1. Field of the Invention
The present invention relates to a method of forming fine patterns, such as those used in the fabrication of a semiconductor device using a double patterning process. More particularly, the invention relates to a method of forming contact holes having a very fine pitch using a double patterning process.
This application claims the benefit of Korean Patent Application No. 10-2006-0111225, filed on Nov. 10, 2006, the subject matter of which is hereby incorporated by reference.
2. Description of the Related Art
The fabrication of semiconductor devices involves the application of a complex sequence of processes. Included within this complex sequence are multiple processes adapted to form fine patterns on the various material layers forming contemporary semiconductor devices. The extreme integration densities that characterize contemporary semiconductor devices require the formation of patterns with very small geometries, vertical contact holes with very high aspect ratios, and/or very sharp pitches (i.e., relationships between pattern widths and corresponding separation distances between adjacent pattern components).
An aggregate measure or definition of these pattern sizes and relationships is commonly referred to as a design rule. Recent design rules for contemporary semiconductor devices have been drastically reduced to implement emerging integration density demands. The pressure created by these new design rules is pushing (or exceeding) the very limits of conventional fabrication techniques and related equipment. Indeed, available techniques and equipment can not accurately form the fine patterns and pitches demanded by new design rules.

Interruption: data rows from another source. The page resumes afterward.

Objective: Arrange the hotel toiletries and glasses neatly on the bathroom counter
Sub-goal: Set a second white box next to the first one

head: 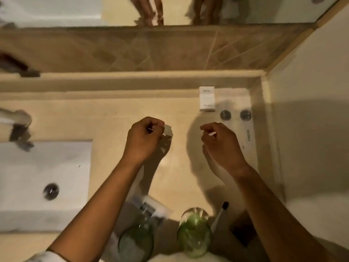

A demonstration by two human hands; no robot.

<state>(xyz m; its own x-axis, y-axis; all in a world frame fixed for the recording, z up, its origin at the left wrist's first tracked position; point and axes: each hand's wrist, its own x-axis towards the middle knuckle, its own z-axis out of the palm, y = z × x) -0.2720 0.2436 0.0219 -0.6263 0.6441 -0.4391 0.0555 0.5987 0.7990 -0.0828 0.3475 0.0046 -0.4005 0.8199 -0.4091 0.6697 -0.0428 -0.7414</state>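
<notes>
Hands sit mid-frame over the beige counter (105,118). My left hand (144,138) is curled round a small clear packet w/ a thin white stick showing at the fingers; right hand (222,144) pinches a thin white stick, prob. a cotton bud, can't tell for sure, frame's blurred. Rest of the toiletries: white box (207,99) upright at upper right near the back ledge, and beside it to the right a white tray (245,129) holding two round dark-capped items (225,115). Two green glasses at bottom centre, left glass (136,242) and right glass (194,235), close to the front edge, w/ a dark-tipped toothbrush (220,216) lying just right of them and a blurred sachet (151,207) under my left forearm. Risks as I judge them: forearms pass right over the glasses, so pulling back low could clip a rim and tip one off the front; the thin stick could slip from a light pinch; the sachet could get dragged by the left arm. Sink basin (45,176) w/ drain at lower left is an open drop for anything light, tap at far left. Open room: bare counter strip between hands and the back ledge, upper centre, plus centre patch between hands and glasses. Right wall boxes in the tray side, little slack there.
</notes>
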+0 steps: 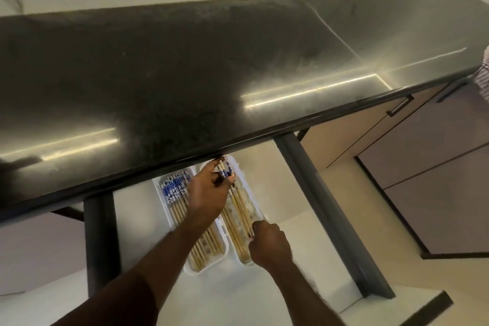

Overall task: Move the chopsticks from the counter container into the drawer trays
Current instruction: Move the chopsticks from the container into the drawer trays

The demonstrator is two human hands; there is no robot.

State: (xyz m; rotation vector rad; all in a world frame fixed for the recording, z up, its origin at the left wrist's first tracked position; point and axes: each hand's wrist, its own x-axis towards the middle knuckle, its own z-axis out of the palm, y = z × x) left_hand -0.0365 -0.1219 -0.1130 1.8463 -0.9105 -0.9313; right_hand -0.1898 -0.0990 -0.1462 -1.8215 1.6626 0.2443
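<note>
Left hand (209,193) pinching patterned tops of a few chopsticks (238,204), right hand (267,242) closed on their plain tips, over the right tray (258,209). Best lowered level and flat, parallel to those already inside. Left tray (164,209) alongside, well filled, in the open drawer (267,294).

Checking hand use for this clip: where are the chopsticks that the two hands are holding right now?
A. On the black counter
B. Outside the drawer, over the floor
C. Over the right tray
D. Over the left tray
C: the left hand pinches the patterned ends and the right hand the plain ends of the held chopsticks, which lie along the right tray; the left tray is already well filled.
</note>
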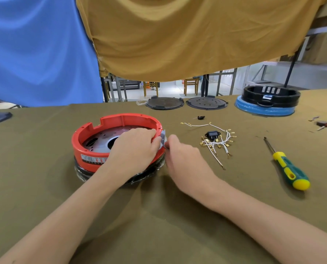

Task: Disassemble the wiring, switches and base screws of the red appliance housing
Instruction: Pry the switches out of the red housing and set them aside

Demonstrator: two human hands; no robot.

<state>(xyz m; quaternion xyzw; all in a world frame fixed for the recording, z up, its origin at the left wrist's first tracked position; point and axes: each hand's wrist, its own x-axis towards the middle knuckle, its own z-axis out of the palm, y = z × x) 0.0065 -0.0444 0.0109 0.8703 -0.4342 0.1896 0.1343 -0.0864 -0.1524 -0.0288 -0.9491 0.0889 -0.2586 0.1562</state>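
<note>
- The table (158, 216) is covered in an olive-brown cloth, and a blue sheet (36, 46) and a mustard sheet (187, 35) hang behind it; under their hem you can see wooden chairs (191, 85) and metal frames on a pale floor.
- The red housing (94, 134) sits left of centre on the table, open side up, resting on a dark base wrapped in clear film (a label runs along its near wall, too blurred to read).
- The left hand (134, 145) lies over the housing's right rim, fingers curled down on the edge and gripping it, so that part of the rim and the grey metal plate (101, 138) inside are covered.
- The right hand (181, 151) is just beside the housing, its fingers pinching a small dark piece against a grey bracket (163, 137) on the outer wall; what the piece is, I cannot tell.
- To the right lie a bundle of white wires (216, 143) with brass ends and a black socket (212, 135) among them, apart from the housing.
- Further right lies a screwdriver (286, 164) with a green and yellow handle.
- Along the far edge sit two dark round plates (164, 103) and a black ring on a blue base (267, 101); small parts at the right edge are cut off.
</note>
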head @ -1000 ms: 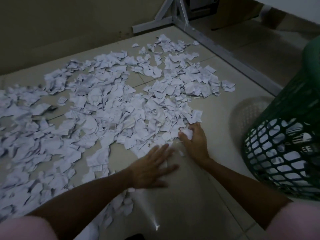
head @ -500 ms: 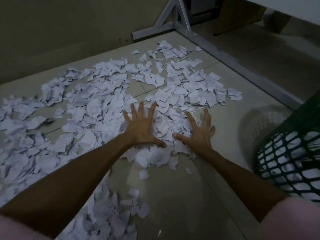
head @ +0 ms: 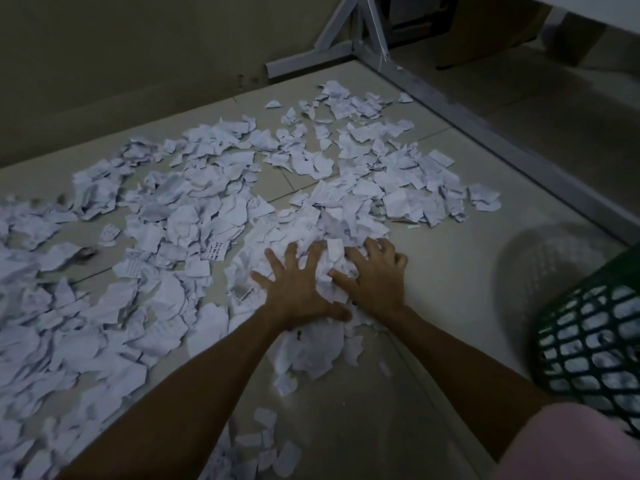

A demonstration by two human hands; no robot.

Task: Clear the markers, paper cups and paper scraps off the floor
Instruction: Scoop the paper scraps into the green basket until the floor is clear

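Pressing paper scraps [head: 325, 268], left hand [head: 298, 292] splayed, right hand [head: 375, 278] curled

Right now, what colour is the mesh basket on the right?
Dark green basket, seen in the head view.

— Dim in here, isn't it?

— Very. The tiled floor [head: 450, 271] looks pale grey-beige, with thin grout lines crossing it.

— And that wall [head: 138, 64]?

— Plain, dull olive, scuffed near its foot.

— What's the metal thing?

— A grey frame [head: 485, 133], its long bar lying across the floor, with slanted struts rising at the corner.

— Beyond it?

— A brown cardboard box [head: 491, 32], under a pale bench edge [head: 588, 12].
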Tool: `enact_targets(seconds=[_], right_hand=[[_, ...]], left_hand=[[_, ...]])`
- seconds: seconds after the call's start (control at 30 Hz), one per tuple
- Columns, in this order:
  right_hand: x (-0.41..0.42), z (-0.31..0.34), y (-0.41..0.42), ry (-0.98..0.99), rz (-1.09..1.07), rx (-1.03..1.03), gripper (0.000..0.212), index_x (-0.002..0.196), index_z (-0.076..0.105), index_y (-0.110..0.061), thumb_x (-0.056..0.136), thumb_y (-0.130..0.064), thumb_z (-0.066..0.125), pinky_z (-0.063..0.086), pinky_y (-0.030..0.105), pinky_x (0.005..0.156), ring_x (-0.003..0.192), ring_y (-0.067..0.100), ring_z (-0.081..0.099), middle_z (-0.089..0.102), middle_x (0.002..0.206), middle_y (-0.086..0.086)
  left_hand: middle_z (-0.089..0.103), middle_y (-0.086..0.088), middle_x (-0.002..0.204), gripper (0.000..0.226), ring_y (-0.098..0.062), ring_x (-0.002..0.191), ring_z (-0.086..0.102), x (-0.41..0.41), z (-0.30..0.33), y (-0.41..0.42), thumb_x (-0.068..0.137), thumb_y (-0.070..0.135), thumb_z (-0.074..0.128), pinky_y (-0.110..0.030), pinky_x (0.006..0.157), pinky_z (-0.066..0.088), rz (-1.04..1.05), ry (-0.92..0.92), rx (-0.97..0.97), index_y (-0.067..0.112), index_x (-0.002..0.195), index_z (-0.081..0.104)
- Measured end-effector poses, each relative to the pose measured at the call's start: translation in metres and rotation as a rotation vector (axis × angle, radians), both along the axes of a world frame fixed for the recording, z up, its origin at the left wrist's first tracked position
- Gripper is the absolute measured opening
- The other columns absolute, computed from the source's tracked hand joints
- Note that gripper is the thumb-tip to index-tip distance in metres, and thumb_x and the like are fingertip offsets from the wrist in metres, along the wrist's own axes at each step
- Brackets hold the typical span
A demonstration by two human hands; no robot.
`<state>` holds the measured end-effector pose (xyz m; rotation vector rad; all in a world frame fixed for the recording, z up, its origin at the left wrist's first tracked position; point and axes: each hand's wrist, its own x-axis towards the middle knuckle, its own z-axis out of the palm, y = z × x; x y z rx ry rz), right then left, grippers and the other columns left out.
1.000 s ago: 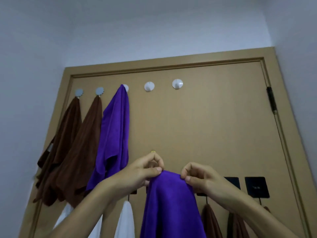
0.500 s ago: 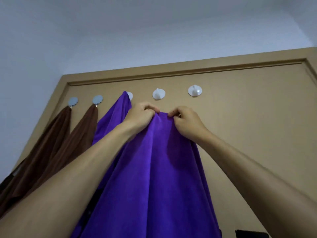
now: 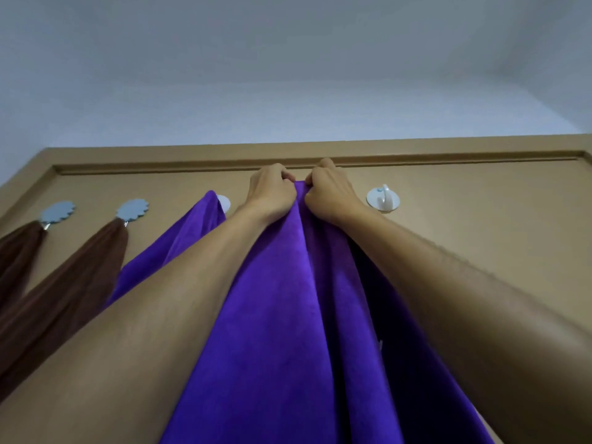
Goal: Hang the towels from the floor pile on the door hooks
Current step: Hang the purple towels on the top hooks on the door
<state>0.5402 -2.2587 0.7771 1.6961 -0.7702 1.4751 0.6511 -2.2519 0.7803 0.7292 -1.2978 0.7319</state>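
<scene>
A purple towel [image 3: 288, 315] hangs down from both my hands, high against the tan door [image 3: 480, 251]. My left hand [image 3: 272, 190] and my right hand [image 3: 330, 190] pinch its top edge side by side, close under the door's top frame. The hook behind my hands is hidden. A bare white hook [image 3: 383, 197] sits just right of my right hand. Another purple towel [image 3: 192, 232] hangs from a white hook [image 3: 224, 203] left of my left wrist.
Two brown towels [image 3: 80, 267] [image 3: 16, 251] hang from silver scalloped hooks [image 3: 132, 209] [image 3: 57, 213] at the left. The door frame [image 3: 288, 152] and a white wall lie above.
Both hands have lifted the purple towel's top edge from waist level up past the white hooks to the top of the door. The view has tilted upward and closer.
</scene>
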Motion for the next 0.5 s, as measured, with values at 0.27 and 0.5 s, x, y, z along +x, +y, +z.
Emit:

Many of the inherent limitations of conventional techniques and equipment are related to the photolithography processes commonly applied to the formation of patterns. No where are such limitations more apparent than the formation of contact holes in an insulating layer. Contact holes are a basic structure used in semiconductor devices to vertically connect portions of overlying material layers.
As design rule geometries shrink, the lateral area of a contact hole is reduced relative to its vertical depth. In other words, its aspect ratio increases. The formation of relatively smaller and deeper contacts (i.e., contact holes with higher aspect ratios) presents great challenges to conventional photolithography processes which have reached the limit of their resolution. As a result, it is very difficult to reduce minimal separation distances between contacts (i.e., limitations imposed by conventional photolithography processes define contact hole alignment margins that preclude further reductions in the spacing of contact holes).
The formation of high aspect ratio contact holes presents other challenges unrelated to the resolution limitations imposed by conventional photolithography processes. For example, the physical formation of a contact hole requires etching of a material layer. Given the reduced contact hole alignment margins required by emerging design rules, relatively slow etching processes must be applied to the formation of contact holes. Unfortunately, such relatively low etch rate processes sometimes fail to fully form the desired set of contact holes and overall fabrication productivity and quality suffers.